Some of the specific issues relating to violations of Palestinians’ human rights as a result of settlement building are continuing and cumulative, therefore over time having an ever increasingly severe affect. They affect pretty much every area of life for Palestinians living in the West Bank and include violations of:
- the right of property – by seizing control of extensive stretches of West Bank land in favour of the settlements;
- the right to equality and due process – as a result of the separate legal systems for Palestinians and Israelis mentioned above;
- the right to an adequate standard of living – since the settlements were intentionally established in a way that prevents urban development of Palestinian communities meaning Palestinian communities live in evermore cramped and deteriorating environments;
- the right to water – Israel’s control of the scarce water sources in the region prevents the development of Palestinian agriculture, not to mention limiting its availability for use domestically, for consumption, hygiene and healthcare;
- the right to freedom of movement – by means of the checkpoints and other obstructions on Palestinians’ movements in the West Bank;
- the right to self-determination (which means the rights of people to determine their own political status and governance) – by deliberately dividing Palestinian communities by means of checkpoints and the ‘separation barrier’, creating dozens of enclaves, preventing the possibility of an independent and viable Palestinian state.

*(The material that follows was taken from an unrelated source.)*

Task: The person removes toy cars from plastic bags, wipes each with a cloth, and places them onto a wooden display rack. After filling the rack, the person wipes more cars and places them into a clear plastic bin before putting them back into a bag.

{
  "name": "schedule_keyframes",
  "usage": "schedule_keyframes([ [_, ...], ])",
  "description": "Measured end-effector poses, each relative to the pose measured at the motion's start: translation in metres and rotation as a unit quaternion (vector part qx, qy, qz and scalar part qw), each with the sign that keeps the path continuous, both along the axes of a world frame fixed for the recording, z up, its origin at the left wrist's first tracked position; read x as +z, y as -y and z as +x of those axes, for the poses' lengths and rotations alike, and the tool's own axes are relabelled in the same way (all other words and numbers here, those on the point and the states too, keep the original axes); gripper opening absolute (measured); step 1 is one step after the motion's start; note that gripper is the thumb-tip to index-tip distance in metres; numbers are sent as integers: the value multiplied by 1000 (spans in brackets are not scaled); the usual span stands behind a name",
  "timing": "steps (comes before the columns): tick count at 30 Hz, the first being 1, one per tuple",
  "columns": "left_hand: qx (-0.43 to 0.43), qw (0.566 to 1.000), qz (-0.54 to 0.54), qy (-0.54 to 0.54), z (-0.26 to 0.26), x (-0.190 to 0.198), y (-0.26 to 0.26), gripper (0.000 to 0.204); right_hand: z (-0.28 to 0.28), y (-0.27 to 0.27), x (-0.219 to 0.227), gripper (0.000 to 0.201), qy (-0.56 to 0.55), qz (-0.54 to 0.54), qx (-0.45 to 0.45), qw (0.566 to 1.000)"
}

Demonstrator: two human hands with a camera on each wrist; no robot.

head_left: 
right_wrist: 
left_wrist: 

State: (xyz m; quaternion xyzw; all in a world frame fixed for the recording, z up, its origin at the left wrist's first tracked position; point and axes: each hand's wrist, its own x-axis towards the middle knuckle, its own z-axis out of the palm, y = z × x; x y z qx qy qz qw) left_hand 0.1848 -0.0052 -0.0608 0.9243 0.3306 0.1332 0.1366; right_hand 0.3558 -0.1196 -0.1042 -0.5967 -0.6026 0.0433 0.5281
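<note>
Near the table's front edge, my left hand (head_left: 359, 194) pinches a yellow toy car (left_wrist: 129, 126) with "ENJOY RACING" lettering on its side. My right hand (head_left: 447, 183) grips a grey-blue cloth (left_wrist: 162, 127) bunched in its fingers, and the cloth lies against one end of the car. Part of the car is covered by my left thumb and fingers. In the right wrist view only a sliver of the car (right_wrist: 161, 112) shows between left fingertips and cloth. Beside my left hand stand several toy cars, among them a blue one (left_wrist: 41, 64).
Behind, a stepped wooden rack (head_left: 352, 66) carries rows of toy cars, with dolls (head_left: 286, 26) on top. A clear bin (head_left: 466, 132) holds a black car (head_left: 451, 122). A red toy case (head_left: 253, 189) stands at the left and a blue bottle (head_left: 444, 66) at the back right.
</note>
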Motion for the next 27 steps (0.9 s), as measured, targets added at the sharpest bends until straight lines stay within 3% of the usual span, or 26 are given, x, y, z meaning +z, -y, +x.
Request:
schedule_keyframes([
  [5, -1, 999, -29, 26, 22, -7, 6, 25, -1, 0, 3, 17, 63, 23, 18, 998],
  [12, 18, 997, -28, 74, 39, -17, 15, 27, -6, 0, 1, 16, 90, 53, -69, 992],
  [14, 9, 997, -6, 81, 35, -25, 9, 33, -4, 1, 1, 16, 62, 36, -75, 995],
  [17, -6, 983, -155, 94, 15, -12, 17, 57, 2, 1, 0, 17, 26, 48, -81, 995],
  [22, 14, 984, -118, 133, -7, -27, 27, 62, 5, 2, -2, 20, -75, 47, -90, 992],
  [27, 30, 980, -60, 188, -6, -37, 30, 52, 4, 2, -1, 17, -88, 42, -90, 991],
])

But that’s all international law of war and states against states – what’s all that got to do with SodaStream?
In the past it might have been fair to say that only states (i.e. governments) have a duty to protect, respect and remedy individuals’ human rights. However, in 2011 the UN produced their Guiding Principles on Business and Human Rights which unequivocally stated a principle already existing nebulously in international and human rights law: businesses have a corporate responsibility to protect human rights as well. Therefore it is not acceptable for a company, like SodaStream, to operate in a manner which supports or contributes to the violation of human rights and to illegality under international humanitarian law.
Oxfam has been doing some fantastic work over the years campaigning for better business practices when it comes to human rights and increased corporate accountability. Although I don’t think they’ve campaigned directly against SodaStream (I couldn’t find anything online), they certainly are working hard to advocate for the rights of Palestinian communities being affected by settlement building and other issues relating to the occupation. You can therefore understand why they are seriously considering what the actress’s relationship with SodaStream ‘means for Ms. Johansson’s role as an Oxfam global ambassador’.
Although Scarlett Johansson has issued her own statement in reply stating that she ‘never intended on being the face of any social or political movement, distinction, separation or stance’, this whole issue cannot fail but raise pertinent questions as to the responsibility we all have in such lofty-seeming matters as the enforcement of international humanitarian and human rights law, whether as part of governments, companies or as individuals.